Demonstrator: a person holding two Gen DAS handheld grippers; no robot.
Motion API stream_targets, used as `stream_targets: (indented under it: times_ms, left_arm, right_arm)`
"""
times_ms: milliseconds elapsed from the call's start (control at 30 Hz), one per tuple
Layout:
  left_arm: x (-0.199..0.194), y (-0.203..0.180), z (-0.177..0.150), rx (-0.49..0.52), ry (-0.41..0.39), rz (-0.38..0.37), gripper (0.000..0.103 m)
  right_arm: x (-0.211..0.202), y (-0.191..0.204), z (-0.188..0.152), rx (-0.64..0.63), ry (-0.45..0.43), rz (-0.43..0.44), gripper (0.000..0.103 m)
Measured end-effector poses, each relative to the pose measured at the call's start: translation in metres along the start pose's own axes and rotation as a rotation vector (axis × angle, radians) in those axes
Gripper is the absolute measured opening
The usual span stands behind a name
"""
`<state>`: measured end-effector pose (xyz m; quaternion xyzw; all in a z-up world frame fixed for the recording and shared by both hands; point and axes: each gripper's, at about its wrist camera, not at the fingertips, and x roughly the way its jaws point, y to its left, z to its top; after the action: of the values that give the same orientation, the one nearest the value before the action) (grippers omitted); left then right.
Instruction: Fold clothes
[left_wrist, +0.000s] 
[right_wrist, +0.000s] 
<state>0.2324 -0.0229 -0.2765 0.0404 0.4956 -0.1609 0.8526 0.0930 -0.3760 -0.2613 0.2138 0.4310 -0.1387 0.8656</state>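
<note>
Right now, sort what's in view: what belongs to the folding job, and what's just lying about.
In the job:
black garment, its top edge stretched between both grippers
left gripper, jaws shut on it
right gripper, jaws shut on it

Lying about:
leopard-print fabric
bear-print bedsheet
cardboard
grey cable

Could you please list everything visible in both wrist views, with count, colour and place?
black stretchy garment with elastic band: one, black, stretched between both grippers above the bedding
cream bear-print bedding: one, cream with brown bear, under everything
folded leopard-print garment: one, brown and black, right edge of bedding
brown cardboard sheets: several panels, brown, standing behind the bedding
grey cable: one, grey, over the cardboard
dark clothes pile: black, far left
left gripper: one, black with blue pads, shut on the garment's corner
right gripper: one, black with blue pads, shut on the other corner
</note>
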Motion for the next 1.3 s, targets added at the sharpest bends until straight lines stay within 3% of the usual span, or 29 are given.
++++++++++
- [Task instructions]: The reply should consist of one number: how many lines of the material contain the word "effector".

- [Your response]: 2